__Task description__
What you give back from the listing below should be an exact copy of the lines from the one with "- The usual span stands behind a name" down to the one with "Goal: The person", and it should contain no pictures.

BEGIN Data shown

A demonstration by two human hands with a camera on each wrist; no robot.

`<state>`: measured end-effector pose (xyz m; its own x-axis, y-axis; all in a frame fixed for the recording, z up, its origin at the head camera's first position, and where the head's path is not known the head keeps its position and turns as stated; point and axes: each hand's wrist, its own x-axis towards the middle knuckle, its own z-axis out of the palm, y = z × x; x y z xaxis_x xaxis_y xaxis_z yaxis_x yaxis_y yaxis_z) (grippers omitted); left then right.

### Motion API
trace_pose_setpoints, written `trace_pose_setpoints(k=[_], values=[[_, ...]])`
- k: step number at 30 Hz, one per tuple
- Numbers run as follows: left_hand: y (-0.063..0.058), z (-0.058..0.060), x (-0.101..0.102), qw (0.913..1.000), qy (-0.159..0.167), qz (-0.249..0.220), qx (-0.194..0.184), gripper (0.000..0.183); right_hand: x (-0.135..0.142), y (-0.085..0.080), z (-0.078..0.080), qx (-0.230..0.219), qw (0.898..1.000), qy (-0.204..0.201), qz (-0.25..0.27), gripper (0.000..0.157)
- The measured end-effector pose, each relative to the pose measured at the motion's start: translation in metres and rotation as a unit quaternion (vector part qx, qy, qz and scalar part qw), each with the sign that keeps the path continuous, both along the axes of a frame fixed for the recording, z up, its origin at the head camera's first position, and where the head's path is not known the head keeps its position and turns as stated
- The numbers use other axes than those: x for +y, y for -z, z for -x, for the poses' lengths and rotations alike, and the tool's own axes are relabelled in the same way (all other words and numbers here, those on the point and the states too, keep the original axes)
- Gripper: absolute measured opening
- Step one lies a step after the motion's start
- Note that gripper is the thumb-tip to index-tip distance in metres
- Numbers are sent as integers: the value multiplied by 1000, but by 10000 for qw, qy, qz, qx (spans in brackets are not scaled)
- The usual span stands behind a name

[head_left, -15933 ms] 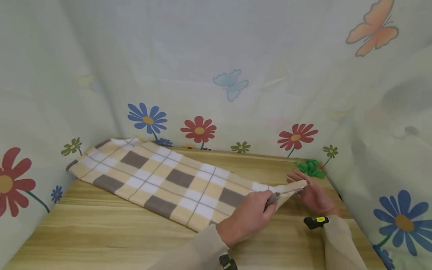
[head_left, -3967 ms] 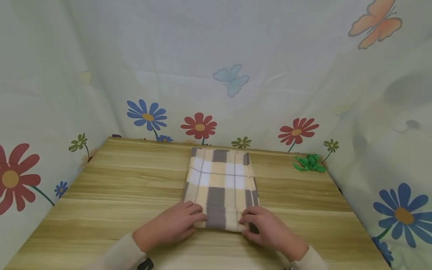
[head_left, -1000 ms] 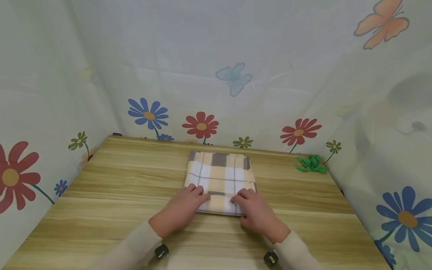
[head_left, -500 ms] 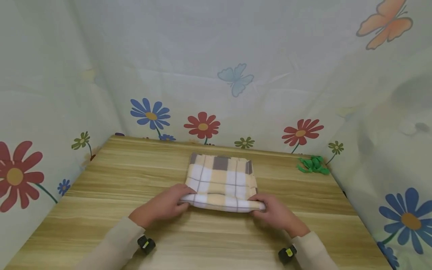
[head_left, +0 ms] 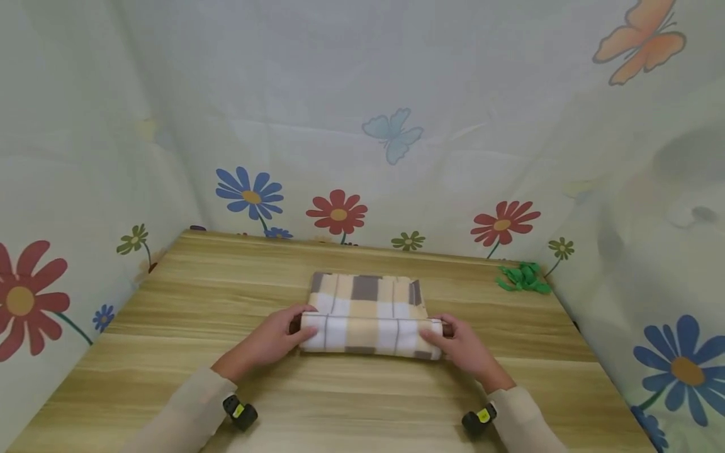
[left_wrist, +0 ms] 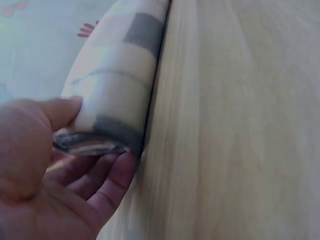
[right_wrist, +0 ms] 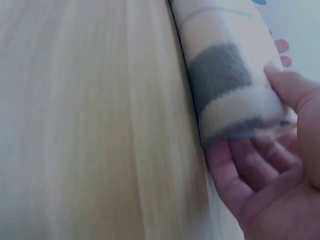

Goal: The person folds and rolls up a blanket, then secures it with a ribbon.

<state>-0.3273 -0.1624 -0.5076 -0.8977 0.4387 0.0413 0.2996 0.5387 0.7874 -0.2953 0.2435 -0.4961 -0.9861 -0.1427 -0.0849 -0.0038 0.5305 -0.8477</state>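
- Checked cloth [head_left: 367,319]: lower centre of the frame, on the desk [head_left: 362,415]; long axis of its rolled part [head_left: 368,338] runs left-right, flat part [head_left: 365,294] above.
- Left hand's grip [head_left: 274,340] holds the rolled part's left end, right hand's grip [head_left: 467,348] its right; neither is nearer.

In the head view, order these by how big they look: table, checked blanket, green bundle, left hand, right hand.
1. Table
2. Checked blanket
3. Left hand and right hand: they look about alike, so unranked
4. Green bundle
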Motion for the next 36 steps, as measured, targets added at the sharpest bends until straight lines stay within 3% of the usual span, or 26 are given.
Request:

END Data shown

__The answer__
- The usual span stands behind a name

[head_left, -15933 ms] 
[head_left, -3967 ms] 
[head_left, -1000 ms] 
[head_left, -500 ms] 
[head_left, +0 ms] 
[left_wrist, +0 ms] 
[right_wrist, +0 ms] 

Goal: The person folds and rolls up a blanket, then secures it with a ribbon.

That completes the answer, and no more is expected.